Innovative program hosted by CSI seeks to help foster youth succeed

“During their first year in the Academy, the students grew tremendously and I’m positive the program is giving them the tools and experience to succeed in both college and a career,” said the First Star CSI Academy Executive Director Senemeht Olatunji. Students presented project work during the second year’s closing ceremony in July.

Only about ten percent of former foster care youth will attend college, and only about three percent graduate. But a groundbreaking program hosted on the campus of the College of Staten Island – the First Star CSI Academy – is aiming to address these alarming figures.

About 30 high school students from across the New York metro area, including the Bronx, Brooklyn, Manhattan, Mt. Vernon, and Staten Island, completed the second year of the four-year program in July, which is supported by the CSI Foundation, AT&T, the New York City Administration for Children’s Services (ACS), and New Yorkers for Children.

“When we are charged with molding and shaping the lives of the young, we hold an important responsibility,” said Senemeht Olatunji, the Academy’s Director. “It is our responsibility to create opportunities that give our young people the opportunity to dream wildly, execute fiercely, and have an unwavering understanding that everything they need in this life is already inherent within them.”

Beginning in the fall of 2016, the Academy’s students visited the CSI campus one Saturday each month to participate in academic and life skills development programs. In July, the group experienced college life for an entire month while living in Dolphin Cove, the College’s apartment-style luxury residence halls, deepening their involvement in the academic and life skills programs.

The Academy seeks to create college and career pathways for youth in foster care in New York through the collaborative efforts of several vested stakeholders. It serves as a critical and innovative step in addressing the educational needs of the youth involved in a holistic way.

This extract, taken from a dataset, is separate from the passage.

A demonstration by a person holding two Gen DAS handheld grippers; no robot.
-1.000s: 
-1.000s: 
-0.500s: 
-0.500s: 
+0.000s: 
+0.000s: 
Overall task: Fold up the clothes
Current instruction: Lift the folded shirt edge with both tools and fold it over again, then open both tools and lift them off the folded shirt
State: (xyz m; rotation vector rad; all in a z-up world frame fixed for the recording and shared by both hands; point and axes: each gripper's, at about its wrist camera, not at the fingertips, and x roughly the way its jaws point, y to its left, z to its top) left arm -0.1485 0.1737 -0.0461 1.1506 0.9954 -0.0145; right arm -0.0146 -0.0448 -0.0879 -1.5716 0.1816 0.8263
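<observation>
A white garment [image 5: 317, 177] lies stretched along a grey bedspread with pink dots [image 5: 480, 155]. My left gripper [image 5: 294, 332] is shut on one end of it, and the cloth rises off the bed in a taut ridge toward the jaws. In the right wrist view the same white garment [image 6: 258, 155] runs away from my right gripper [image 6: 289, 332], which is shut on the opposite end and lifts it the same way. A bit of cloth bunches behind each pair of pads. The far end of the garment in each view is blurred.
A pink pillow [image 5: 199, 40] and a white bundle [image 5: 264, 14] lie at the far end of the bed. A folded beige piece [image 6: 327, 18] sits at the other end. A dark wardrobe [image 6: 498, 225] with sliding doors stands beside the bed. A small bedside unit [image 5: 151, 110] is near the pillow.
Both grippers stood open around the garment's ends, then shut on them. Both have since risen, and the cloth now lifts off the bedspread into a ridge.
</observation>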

During the second year of the program, CSI Urban Policy Specialist and Geographic Information Specialist (GIS) Nora Santiago taught the students GIS skills leading to three mapping projects focused on New York City themes: “Murders in NYC,” “Robberies in Brooklyn,” and “Unemployment in NYC.” The students presented their projects during the Academy’s closing ceremony on July 26.

Two student speakers, Jessica and Yanik, followed the presentations. In her comments, Jessica, who reported that she was once a mediocre student, but now, thanks to her First Star experience, has high grades, powerfully underscored the experience of First Star participants like herself.

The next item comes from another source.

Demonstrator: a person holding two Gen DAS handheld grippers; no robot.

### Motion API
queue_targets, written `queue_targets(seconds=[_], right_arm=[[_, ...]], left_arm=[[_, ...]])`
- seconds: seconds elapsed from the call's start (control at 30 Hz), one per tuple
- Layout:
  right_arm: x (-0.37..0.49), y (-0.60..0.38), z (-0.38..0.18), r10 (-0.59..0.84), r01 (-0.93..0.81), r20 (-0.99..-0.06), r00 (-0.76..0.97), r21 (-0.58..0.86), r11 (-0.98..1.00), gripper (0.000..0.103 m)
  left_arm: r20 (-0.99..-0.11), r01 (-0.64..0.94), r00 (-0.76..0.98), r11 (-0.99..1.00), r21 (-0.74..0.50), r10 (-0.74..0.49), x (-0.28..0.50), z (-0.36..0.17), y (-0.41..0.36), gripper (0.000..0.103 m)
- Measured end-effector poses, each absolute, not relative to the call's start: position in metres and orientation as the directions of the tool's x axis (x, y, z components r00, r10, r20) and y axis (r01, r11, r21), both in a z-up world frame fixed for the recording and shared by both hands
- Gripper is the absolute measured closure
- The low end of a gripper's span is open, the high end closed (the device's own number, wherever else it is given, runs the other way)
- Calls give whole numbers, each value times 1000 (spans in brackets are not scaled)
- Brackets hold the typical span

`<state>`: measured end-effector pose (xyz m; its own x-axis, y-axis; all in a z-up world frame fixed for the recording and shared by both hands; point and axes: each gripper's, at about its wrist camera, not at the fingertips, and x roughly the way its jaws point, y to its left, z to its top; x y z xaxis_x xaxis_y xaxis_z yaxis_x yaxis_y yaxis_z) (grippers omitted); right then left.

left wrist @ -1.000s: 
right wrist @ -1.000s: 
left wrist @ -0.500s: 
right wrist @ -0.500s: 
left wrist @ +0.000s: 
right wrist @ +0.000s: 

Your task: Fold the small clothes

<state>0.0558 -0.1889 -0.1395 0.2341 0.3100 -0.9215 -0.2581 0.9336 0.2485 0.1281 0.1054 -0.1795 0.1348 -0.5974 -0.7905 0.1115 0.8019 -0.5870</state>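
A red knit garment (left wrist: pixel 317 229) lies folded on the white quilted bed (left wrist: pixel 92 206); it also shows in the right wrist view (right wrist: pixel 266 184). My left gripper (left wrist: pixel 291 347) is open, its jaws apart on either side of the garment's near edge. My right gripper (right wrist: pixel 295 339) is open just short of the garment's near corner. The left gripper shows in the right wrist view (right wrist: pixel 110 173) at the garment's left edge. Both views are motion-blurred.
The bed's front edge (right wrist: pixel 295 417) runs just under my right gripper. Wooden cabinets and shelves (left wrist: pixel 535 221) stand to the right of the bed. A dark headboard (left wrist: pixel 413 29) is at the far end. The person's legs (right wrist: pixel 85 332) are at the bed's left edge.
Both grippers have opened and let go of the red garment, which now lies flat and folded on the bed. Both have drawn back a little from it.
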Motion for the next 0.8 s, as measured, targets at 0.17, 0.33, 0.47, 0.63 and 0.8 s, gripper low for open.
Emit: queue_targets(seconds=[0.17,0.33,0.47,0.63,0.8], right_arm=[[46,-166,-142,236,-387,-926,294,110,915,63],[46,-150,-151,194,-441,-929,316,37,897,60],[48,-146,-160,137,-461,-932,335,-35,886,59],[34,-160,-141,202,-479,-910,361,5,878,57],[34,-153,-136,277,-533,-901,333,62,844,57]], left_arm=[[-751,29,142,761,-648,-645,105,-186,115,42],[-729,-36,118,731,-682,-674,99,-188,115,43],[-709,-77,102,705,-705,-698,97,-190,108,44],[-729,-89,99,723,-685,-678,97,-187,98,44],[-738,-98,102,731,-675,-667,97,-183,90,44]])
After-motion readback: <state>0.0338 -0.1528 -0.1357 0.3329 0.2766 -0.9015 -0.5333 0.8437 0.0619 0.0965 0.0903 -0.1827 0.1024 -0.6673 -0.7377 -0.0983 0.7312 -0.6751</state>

“We are the youth who many have doubted,” she said. “We are the children who have a story to tell at a young age. We have experienced the foster-care system. We have fought physically, spiritually, and mentally to get to where we sit or stand today. We are the future.”

The CSI Center for the Arts Lab Theatre hosted the ceremony, which included remarks from CSI President William J. Fritz, who discussed CSI’s continued commitment to its students; Marissa Shorenstein, President, Northeast Region, AT&T; ACS Commissioner David A. Hansell; Executive Director of New Yorkers for Children Saroya Friedman-Gonzalez; and, First Star Academy Director Olatunji.

The ceremony concluded with a presentation of completion certificates to the 26 students who took part in the Academy.